ACTIVITY »
Reproduce the lines below exactly. Begin with the first, end with the line containing "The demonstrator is", and leave out the pictures.

DATA EXCERPT »

=== Begin Enclosure ===

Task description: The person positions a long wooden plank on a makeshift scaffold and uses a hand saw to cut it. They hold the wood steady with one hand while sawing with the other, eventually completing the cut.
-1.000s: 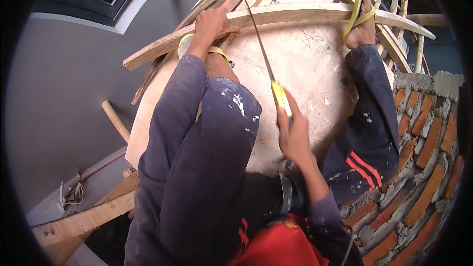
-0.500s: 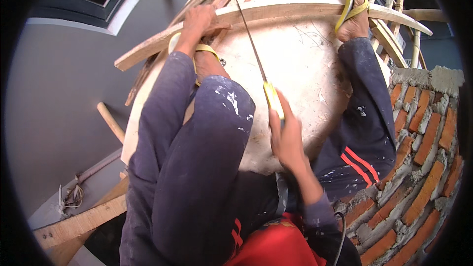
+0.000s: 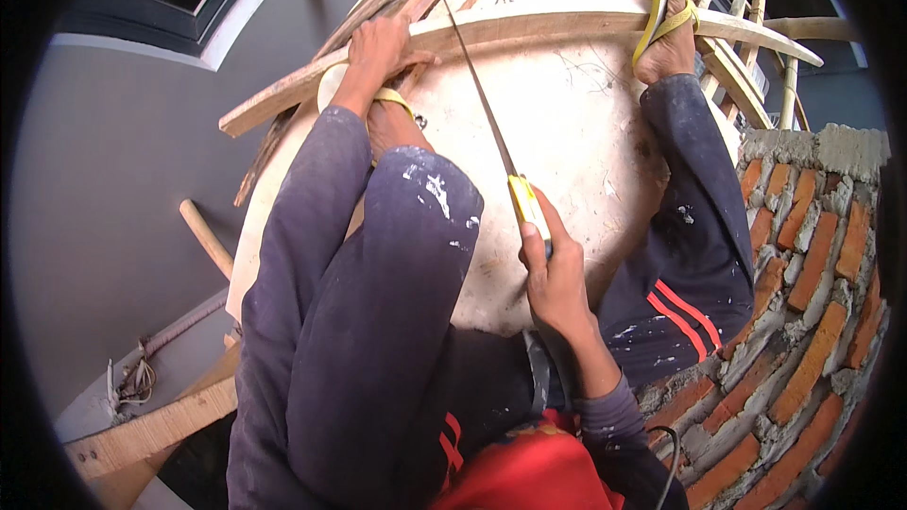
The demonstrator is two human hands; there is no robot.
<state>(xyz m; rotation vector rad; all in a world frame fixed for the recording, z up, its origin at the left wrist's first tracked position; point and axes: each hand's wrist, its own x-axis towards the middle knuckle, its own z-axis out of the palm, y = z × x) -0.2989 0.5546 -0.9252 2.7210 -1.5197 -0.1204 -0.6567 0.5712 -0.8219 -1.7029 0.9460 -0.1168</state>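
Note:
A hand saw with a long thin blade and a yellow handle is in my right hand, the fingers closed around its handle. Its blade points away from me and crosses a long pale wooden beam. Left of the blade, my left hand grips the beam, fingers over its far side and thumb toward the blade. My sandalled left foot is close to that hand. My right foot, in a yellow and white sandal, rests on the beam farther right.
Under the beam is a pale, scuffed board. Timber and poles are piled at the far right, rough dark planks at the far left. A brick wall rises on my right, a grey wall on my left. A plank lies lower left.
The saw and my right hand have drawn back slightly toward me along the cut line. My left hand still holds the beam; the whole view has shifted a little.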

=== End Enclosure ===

TASK OUTPUT »
Task description: The person positions a long wooden plank on a makeshift scaffold and uses a hand saw to cut it. They hold the wood steady with one hand while sawing with the other, eventually completing the cut.
-1.000s: 
-0.500s: 
+0.000s: 
The demonstrator is two human hands; there is no robot.

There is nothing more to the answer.